Nuclear power is certainly in the running for providing this essential service, but it’s not the best option. Refurbishing aging CANDU reactors and investing in unproven nuclear technology, such as small nuclear reactors (SMRs), will waste money that could otherwise be invested in renewable energy solutions.

That’s where the smart money is – renewables – and all the evidence points to why.  Electricity from nuclear energy is too expensive.

According to the World Nuclear Industry 2022 Status Report, nuclear energy’s share of global electricity generation in 2021 was 9.8 per cent – its lowest level in four decades – and substantially below its peak of 17.5 per cent in 1996.

Nuclear energy is being outpaced by non-hydro renewables, which in 2021 increased their share of global power generation to 12.8 per cent.

Between 2009 and 2021, utility-scale solar energy costs plummeted by 90 per cent, while similar wind energy costs dropped by 72 per cent. In contrast, nuclear costs increased by 36 per cent. The cost of electricity generated by solar and onshore wind is in the range of 2.4 to 9.6 U.S. cents per kilowatt hour, (¢/kWh) while the cost of electricity from nuclear is estimated as anywhere between 14 and 22 ¢/kWh. It’s not even close.

In 2021, total investment in non-hydro renewable electricity capacity reached a record US$366 billion, 15 times the reported global investment in nuclear power plants of US$24 billion. Investments in solar energy were 8.5 times and wind six times the investments in nuclear energy.

The combine crosses the middle of a golden field with dust rising from the ground.
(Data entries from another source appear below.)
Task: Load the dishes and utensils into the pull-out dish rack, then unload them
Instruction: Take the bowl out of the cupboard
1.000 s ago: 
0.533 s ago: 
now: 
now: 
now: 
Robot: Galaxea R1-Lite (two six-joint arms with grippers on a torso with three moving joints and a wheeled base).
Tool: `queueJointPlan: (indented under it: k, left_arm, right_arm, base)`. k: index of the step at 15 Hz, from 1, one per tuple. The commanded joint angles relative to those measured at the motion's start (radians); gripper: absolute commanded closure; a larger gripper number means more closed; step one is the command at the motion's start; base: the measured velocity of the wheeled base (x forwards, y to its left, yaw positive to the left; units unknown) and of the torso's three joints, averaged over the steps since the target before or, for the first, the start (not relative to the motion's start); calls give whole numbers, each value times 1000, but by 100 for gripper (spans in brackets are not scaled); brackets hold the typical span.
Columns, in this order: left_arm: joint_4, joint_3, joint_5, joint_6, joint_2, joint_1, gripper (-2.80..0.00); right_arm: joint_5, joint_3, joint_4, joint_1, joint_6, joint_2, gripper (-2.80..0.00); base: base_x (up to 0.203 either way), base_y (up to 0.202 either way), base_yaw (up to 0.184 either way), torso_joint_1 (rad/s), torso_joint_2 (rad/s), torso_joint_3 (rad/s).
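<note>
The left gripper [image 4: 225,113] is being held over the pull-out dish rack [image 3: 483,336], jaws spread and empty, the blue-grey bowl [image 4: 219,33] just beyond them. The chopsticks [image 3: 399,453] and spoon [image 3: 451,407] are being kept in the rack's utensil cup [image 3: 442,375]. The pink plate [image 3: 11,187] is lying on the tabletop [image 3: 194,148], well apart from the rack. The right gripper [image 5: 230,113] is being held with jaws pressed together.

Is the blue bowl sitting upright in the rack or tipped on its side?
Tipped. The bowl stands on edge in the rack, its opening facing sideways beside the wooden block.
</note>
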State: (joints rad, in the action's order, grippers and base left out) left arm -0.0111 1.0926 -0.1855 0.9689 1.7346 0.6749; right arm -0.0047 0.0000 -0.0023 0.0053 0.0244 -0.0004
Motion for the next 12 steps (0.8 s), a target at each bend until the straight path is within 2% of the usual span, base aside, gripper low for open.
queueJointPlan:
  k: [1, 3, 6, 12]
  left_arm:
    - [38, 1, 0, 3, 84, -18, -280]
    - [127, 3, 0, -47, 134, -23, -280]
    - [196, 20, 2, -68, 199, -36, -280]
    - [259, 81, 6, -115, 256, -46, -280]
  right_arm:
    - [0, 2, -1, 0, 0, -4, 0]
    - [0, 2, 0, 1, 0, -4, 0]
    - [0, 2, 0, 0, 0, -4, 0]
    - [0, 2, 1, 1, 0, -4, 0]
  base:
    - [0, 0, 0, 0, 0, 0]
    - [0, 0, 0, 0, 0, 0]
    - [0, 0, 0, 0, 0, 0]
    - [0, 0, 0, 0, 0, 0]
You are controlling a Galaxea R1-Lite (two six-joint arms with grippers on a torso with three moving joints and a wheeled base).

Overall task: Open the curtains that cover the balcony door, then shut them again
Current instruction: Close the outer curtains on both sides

Dozens of tall, white turbines dot the landscape. The sky is dark blue without clouds. A bit of a surreal-looking landscape.
A wheat crop is harvested by a combine machine near Carmangay, AB., in September 2020. Wind energy turbines are visible in the background. (THE CANADIAN PRESS IMAGES/Larry MacDougal

Globally, the cost of renewable-produced electricity is now significantly below not only nuclear power but also gas. According to an analysis by Bloomberg New Energy Finance, wind and solar power are now the cheapest form of new electricity in most countries, including Canada. Bloomberg anticipates it will be more expensive to operate existing coal or fossil gas power plants within five years than to build new solar or wind farms.
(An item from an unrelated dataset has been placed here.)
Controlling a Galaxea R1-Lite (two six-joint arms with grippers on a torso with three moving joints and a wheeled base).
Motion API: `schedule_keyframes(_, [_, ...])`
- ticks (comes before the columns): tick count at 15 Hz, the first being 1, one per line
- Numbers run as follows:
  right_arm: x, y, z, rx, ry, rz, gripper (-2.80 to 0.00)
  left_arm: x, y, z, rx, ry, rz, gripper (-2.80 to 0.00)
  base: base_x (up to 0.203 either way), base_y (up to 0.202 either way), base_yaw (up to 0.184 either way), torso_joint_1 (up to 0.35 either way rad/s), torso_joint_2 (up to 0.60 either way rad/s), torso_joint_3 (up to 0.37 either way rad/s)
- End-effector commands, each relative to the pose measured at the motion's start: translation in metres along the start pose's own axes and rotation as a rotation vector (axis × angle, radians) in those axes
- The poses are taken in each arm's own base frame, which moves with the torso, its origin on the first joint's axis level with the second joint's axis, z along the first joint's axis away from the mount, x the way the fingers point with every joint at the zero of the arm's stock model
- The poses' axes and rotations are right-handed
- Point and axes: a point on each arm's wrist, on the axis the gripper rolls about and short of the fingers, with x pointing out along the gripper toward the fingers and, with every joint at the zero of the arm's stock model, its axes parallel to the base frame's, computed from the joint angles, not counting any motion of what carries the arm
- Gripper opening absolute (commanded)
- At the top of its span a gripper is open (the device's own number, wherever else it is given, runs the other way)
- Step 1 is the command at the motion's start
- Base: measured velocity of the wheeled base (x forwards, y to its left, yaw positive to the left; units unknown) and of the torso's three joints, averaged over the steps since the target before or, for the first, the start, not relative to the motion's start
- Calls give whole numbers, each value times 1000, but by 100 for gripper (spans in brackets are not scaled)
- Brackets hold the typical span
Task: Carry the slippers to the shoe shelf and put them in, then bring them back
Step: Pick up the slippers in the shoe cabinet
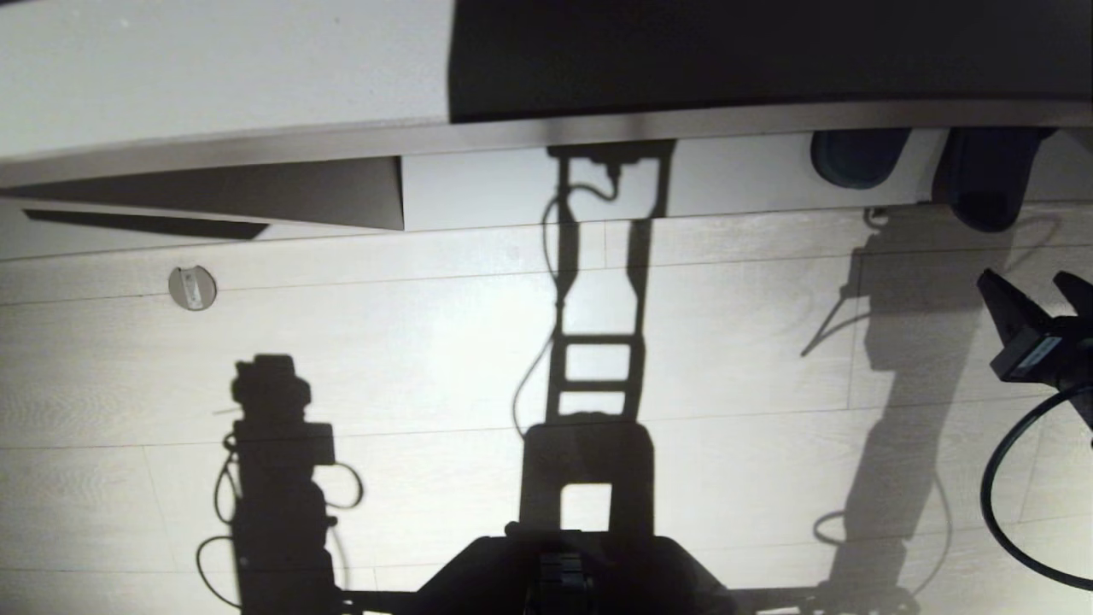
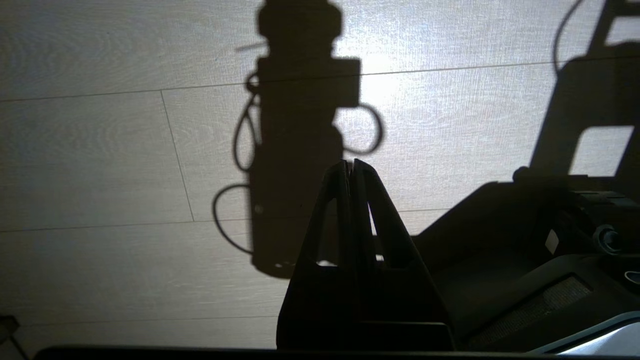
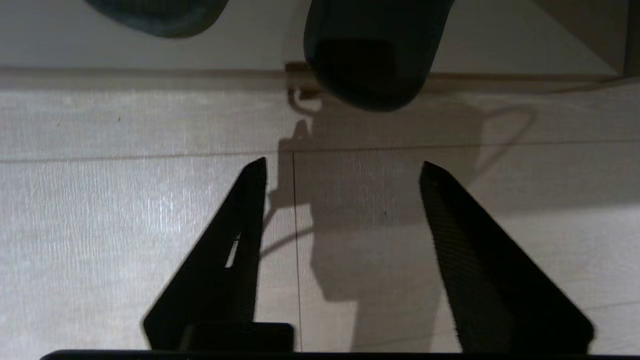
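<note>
My right gripper [image 3: 342, 167] hangs just short of the shoe shelf [image 1: 734, 184], jaws wide and empty. The slippers [image 3: 372, 55] lie on that shelf's board, heels toward me. My left gripper [image 2: 350, 165] is pressed closed above the floor [image 1: 427, 342].

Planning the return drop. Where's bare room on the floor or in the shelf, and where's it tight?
Free: the floor from the round floor disc across to the open right gripper, and the shoe shelf bottom left of the slippers. Crowded: the shelf's right end, where both slippers sit side by side, one heel over the front edge.
</note>
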Motion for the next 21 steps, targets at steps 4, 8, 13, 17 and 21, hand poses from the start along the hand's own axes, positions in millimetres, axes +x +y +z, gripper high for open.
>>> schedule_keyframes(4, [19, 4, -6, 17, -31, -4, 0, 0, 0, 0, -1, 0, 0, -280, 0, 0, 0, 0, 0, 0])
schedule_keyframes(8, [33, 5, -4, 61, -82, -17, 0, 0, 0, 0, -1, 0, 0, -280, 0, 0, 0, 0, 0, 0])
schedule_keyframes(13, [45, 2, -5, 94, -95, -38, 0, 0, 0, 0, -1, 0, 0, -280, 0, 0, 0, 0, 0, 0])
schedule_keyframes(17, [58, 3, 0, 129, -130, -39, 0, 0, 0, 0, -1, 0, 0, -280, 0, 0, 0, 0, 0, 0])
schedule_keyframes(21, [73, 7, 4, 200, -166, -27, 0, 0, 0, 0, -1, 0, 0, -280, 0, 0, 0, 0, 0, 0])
Unsurprisingly, it is wind farms and large solar installations that are being built in record numbers. In 2021, wind added 92 GW of new capacity while solar-installed capacity grew by 138 GW. Compare these numbers with the net decrease of 0.4 GW in operating nuclear power capacity.
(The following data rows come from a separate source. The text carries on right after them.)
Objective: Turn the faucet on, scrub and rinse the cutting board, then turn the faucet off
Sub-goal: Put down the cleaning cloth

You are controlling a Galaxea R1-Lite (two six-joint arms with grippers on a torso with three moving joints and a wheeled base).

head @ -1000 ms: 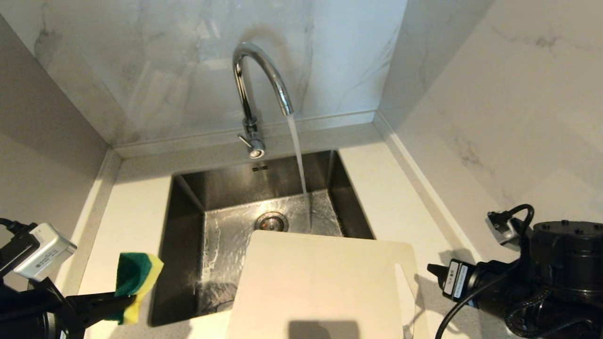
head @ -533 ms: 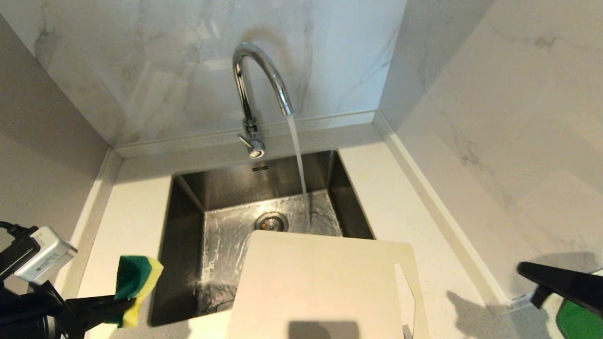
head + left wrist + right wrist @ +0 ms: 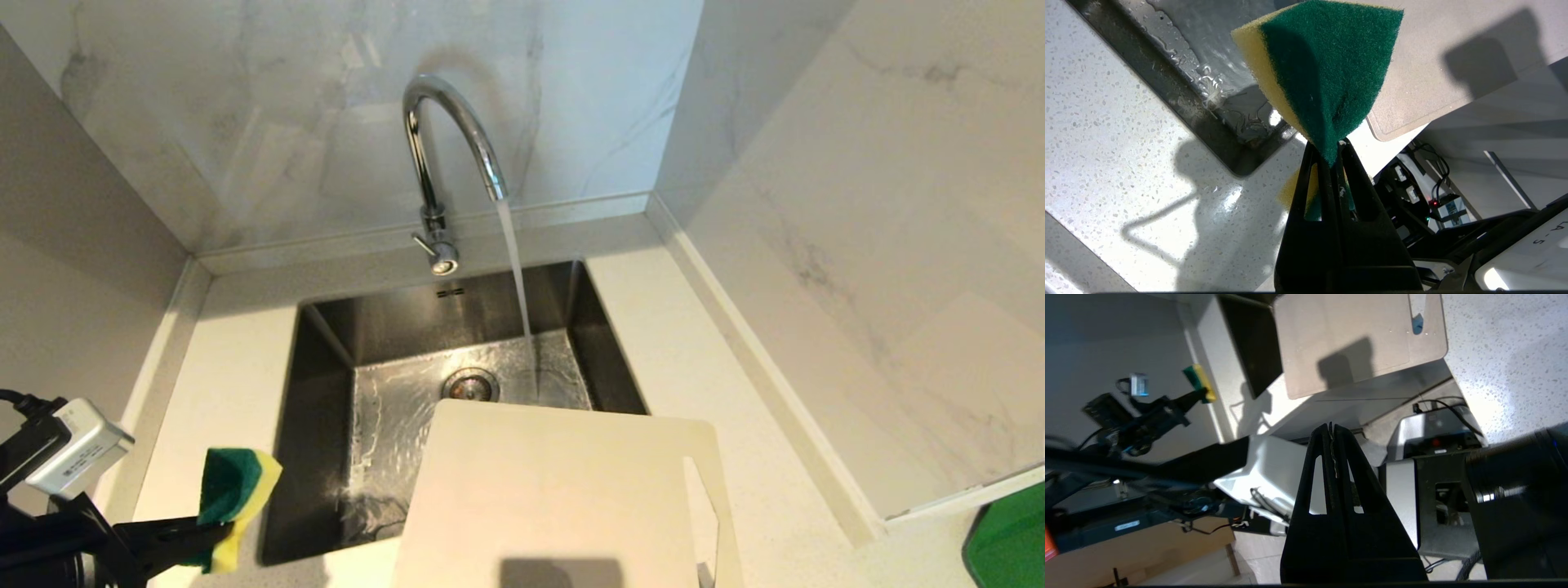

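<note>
Sink station with water running. The faucet (image 3: 445, 155) pours a steady stream into the steel sink (image 3: 326, 359), striking the basin just beyond the far edge of the cutting board (image 3: 555, 498). The board lies flat across the sink's near right corner and the countertop (image 3: 229, 367), its handle slot toward the right. The left gripper (image 3: 1331, 157) has its 2 fingers (image 3: 1359, 179) clamped on a green-and-yellow sponge (image 3: 1327, 69), which sticks out past the fingertips above the countertop, left of the sink and apart from the board. The right gripper (image 3: 1332, 430) has both fingers pressed together, empty, held off the counter with the board well beyond its tips.
</note>
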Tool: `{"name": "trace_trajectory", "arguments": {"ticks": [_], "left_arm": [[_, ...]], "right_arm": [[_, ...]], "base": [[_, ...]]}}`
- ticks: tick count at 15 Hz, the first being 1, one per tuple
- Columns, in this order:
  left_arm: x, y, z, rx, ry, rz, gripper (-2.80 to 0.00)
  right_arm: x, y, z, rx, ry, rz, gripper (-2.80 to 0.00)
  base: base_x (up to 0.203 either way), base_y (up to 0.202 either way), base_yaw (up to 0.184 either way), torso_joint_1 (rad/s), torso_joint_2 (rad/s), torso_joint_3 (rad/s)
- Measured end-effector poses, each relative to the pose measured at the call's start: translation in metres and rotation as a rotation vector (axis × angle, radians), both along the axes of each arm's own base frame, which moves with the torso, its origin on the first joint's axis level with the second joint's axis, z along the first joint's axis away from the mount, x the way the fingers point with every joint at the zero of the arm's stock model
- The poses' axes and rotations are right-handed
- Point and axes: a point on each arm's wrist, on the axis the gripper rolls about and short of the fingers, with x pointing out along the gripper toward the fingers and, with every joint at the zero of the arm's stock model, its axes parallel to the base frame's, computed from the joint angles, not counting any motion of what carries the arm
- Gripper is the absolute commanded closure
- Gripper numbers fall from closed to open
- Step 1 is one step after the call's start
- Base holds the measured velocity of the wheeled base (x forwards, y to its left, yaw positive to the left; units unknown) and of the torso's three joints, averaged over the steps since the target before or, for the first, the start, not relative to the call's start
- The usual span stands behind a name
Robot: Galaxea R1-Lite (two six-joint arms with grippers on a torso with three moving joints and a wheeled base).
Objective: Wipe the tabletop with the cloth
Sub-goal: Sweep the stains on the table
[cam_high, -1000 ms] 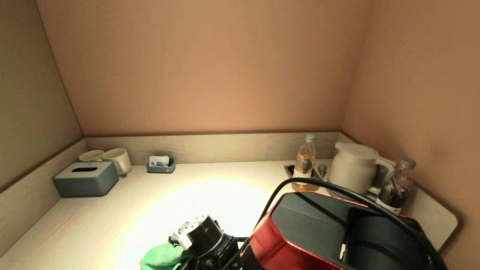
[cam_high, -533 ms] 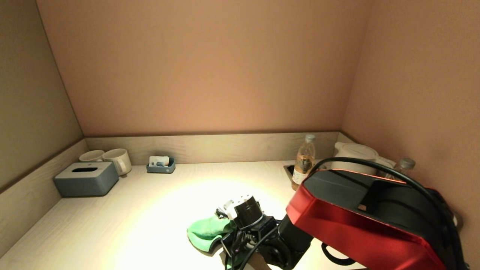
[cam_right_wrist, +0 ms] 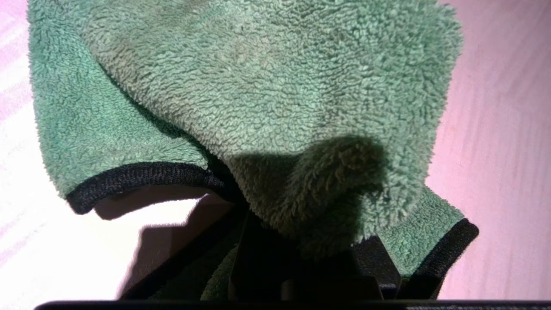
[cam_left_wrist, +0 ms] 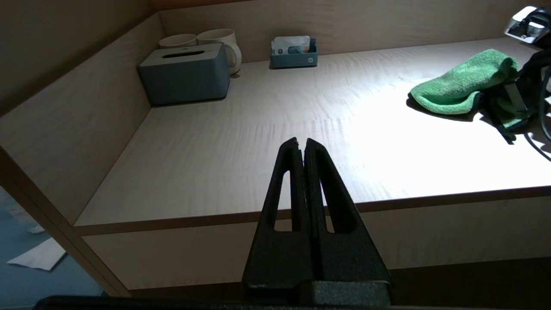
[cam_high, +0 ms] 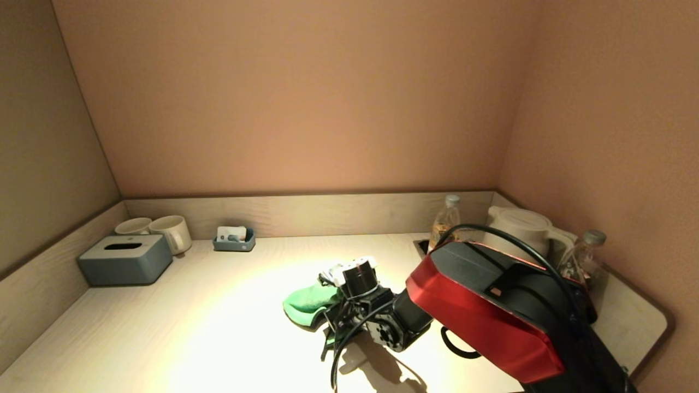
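The green fleece cloth lies bunched on the pale wooden tabletop, near its middle. My right gripper is shut on the cloth's near edge and presses it to the table; the cloth fills the right wrist view and covers the fingers of that gripper. My left gripper is shut and empty, parked low in front of the table's front edge; it does not show in the head view. The cloth shows far off to its right.
A grey tissue box, two white mugs and a small blue tray stand at the back left. A bottle, a white kettle and a second bottle stand at the back right. Low walls bound the table.
My right gripper has swept the cloth from the front edge to the right and away from me, toward the middle of the table. The other objects have not moved.
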Motion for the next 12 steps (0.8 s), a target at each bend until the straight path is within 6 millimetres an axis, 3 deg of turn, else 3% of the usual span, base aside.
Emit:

It’s not just the cost of electricity from nuclear power plants that makes them uneconomical and a poor choice for power utilities. They also take years to build and even longer to decommission. The decommissioning of the Gentilly-2 reactor in Quebec, shut down in December 2012, is expected to take 40-50 years.

In Canada, the promotion of SMRs started in 2017, when the federal government funded the Canadian Nuclear Association to “identify the opportunities” for them in Canada.

As requested, the association produced a document that highlighted all the supposed benefits of SMRs, including a vision to bring the technology to Canada as a “source of safe, clean, affordable energy.”

Since that time, the federal government has awarded several million dollars to Terrestrial Energy and Moltex Energy Canada, two companies that are pursuing molten-salt reactor designs, plus additional funding to Westinghouse to support another concept.

New Brunswick’s utility company, NB Power, announced it was working with Moltex and a company called ARC Resources to advance their technologies to be deployed in New Brunswick. However, the province is favouring two reactor designs – molten-salt reactors and sodium-cooled fast reactors – that have well-documented problems.

Molten-salt reactors have technical challenges, while sodium-cooled fast reactors have never been commercially viable, and the use of molten sodium (a very difficult material to handle) means they are prone to leaks and shutdowns.

Ontario Power Generation (OPG) and SaskPower have selected GE Hitachi Nuclear Energy’s BWRX-300 for potential deployment. OPG plans to construct a reactor of this type at the Darlington CANDU nuclear site, with hopes that it could be operational by 2028.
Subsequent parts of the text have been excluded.